Start at the line below containing "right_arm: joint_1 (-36" and stop at the line containing "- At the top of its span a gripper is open". Repeat every line of that stretch exactly, and nothing outside it.

(Information supplied)

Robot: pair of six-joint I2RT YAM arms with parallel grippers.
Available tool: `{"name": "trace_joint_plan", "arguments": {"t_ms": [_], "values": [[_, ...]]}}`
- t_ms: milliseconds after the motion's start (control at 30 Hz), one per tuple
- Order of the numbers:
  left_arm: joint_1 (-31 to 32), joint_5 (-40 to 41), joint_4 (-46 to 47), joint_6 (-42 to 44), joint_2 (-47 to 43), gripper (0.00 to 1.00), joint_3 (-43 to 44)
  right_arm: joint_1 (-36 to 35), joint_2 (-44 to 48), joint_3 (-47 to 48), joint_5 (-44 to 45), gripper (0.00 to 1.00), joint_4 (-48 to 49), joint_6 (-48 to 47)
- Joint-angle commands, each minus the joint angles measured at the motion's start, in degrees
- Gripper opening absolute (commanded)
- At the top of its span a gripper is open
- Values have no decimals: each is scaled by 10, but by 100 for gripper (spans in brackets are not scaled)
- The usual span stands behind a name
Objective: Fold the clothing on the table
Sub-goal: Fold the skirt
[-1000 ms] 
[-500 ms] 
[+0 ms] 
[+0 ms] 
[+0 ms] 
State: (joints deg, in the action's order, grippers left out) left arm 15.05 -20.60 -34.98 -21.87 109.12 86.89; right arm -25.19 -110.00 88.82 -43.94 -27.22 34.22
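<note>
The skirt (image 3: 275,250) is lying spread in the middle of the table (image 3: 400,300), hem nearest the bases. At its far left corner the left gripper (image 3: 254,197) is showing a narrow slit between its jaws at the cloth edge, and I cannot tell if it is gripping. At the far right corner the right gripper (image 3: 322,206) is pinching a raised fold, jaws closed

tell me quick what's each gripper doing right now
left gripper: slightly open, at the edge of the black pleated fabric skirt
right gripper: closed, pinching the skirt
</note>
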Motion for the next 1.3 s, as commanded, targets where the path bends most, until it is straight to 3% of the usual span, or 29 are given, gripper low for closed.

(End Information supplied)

• _Answer for the task_:
  right_arm: joint_1 (-36 to 35), joint_2 (-44 to 48), joint_3 (-47 to 48), joint_5 (-44 to 45), gripper (0.00 to 1.00), joint_4 (-48 to 49), joint_6 (-48 to 47)
- Joint-angle commands, each minus the joint angles measured at the motion's start, in degrees
- Gripper opening absolute (commanded)
- At the top of its span a gripper is open

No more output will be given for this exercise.